The twelve member institutions reside primarily along the central portion of the East Coast of the United States, in the states of Pennsylvania, Maryland, Virginia, North Carolina and South Carolina. Since a majority of the members are in North Carolina, the CIAA moved its headquarters to Charlotte, North Carolina from Hampton, Virginia in August 2015.

The CIAA sponsors 14 annual championships and divides into north and south divisions for some sports. The most notable CIAA sponsored championship is the CIAA Basketball Tournament having become one of the largest college basketball events in the nation.

History

The CIAA, founded on the campus of Hampton Institute (now Hampton University) in 1912, is the oldest African-American athletic conference in the United States. It was originally known as the Colored Intercollegiate Athletic Association and adopted its current name in December 1950. The conference composes predominantly of historically black colleges and universities (HBCUs) spanning the east coast from Pennsylvania to South Carolina.

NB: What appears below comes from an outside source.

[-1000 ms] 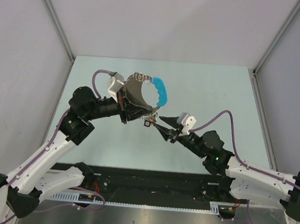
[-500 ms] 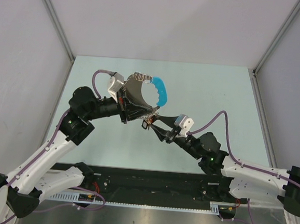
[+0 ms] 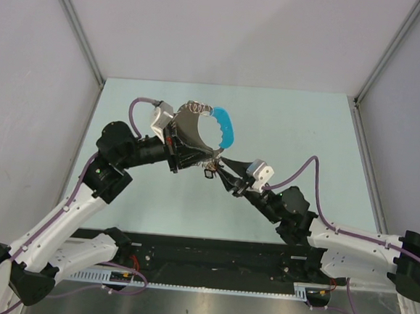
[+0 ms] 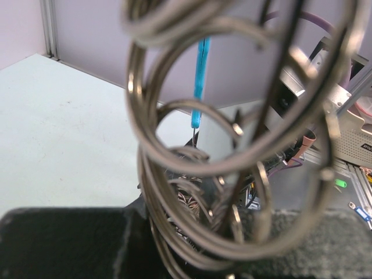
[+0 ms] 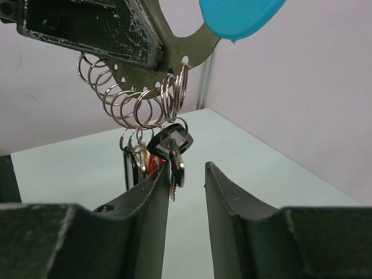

Founding leaders were Allen Washington and Charles H. Williams of Hampton Institute; Ernest J. Marshall of Howard University; George Johnson of Lincoln University (PA); W. E. Atkins, Charles Frazier, and H. P. Hargrave of Shaw University; and J. W. Barco and J. W. Pierce of Virginia Union University.

Football experiences a major resurgence after going through a period of decline at several member universities. Football was absent from the campus of Saint Augustine's University for nearly three decades, before the administration reinstated it in 2002. Shaw University then brought back its football program in 2003, following a hiatus of 24 years.

Lincoln University, a charter member, added varsity football in 2008 and was readmitted to the CIAA after nearly three decades in Division III. Chowan University joined the CIAA in 2008 for football only. On October 14, 2008, the CIAA Board of Directors admitted Chowan as a full member effective July 1, 2009, the first non-HBCU to play in the conference.

On August 27, 2012, the CIAA announced the appointment of Jacqie Carpenter, the first African-American female commissioner to hold the position.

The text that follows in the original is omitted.